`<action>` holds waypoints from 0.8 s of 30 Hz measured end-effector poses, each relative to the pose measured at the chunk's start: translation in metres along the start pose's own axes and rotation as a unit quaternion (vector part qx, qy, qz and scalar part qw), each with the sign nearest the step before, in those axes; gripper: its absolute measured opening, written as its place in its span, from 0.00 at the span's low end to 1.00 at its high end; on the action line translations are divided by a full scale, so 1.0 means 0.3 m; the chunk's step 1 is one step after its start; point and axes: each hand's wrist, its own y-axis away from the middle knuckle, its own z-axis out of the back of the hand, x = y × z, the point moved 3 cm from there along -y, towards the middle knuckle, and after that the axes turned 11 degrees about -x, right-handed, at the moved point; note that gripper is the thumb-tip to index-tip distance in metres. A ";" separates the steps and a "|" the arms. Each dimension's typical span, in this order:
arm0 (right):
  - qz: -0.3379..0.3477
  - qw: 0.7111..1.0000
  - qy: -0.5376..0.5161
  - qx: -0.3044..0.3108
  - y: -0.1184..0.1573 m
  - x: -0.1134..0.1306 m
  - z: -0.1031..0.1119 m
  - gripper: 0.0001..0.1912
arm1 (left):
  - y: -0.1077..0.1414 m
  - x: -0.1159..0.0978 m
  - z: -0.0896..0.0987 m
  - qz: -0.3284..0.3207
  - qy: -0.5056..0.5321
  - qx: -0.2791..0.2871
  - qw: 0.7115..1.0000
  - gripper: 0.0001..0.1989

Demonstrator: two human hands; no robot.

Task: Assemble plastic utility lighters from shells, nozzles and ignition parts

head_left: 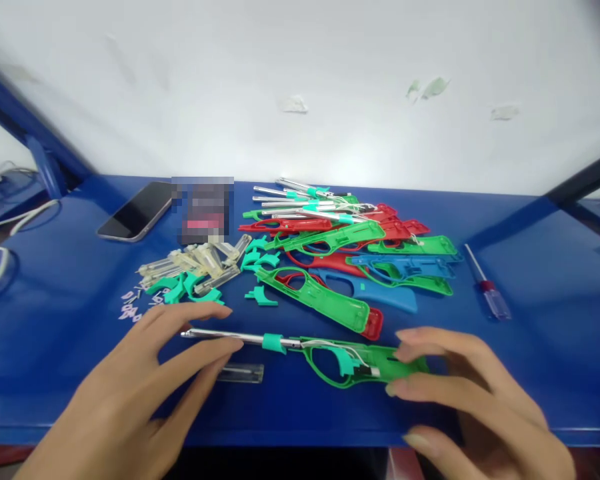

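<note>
In front of me lies a green lighter shell half (410,359) with its open side up. A teal trigger (347,362) and thin white wires sit inside it. From its left end runs a metal lighter tube (253,339) with a teal collar (273,343). My left hand (145,377) has its fingertips closed on the tube, the index finger stretched above it. Fingertips of my right hand (473,383) grip the handle end of the green shell by its edges. A clear fuel tank (243,373) lies just below the tube, partly behind my left fingers.
Behind are piled green shell halves (325,300), red and blue ones, and several metal tubes (300,207). Clear tanks (217,280), teal triggers (260,295) and small pink pieces (129,310) lie left. A phone (137,212) rests at back left, a screwdriver (493,297) at right.
</note>
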 end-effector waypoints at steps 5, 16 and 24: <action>0.025 0.999 0.036 -0.009 -0.006 -0.004 0.004 0.07 | 0.001 -0.024 0.002 -0.021 -0.032 -0.009 0.999 0.12; 0.127 0.974 0.169 0.082 -0.037 -0.026 -0.055 0.24 | -0.101 -0.121 -0.147 -0.066 -0.007 0.022 0.998 0.16; 0.176 0.963 0.194 0.066 -0.035 -0.057 -0.064 0.22 | -0.114 -0.113 -0.156 -0.100 0.051 0.111 0.987 0.21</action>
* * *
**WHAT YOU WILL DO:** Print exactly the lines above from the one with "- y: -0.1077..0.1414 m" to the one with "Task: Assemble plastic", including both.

**RESULT:**
  - y: -0.1077..0.1414 m
  - x: -0.1159..0.0978 m
  - z: -0.0896..0.0987 m
  - qz: -0.3284..0.3207
  - qy: -0.5056..0.5321
  - qx: -0.2791..0.2871
  - qw: 0.7115..1.0000
  - gripper: 0.0001..0.1989

Demonstrator: two human hands; no robot.

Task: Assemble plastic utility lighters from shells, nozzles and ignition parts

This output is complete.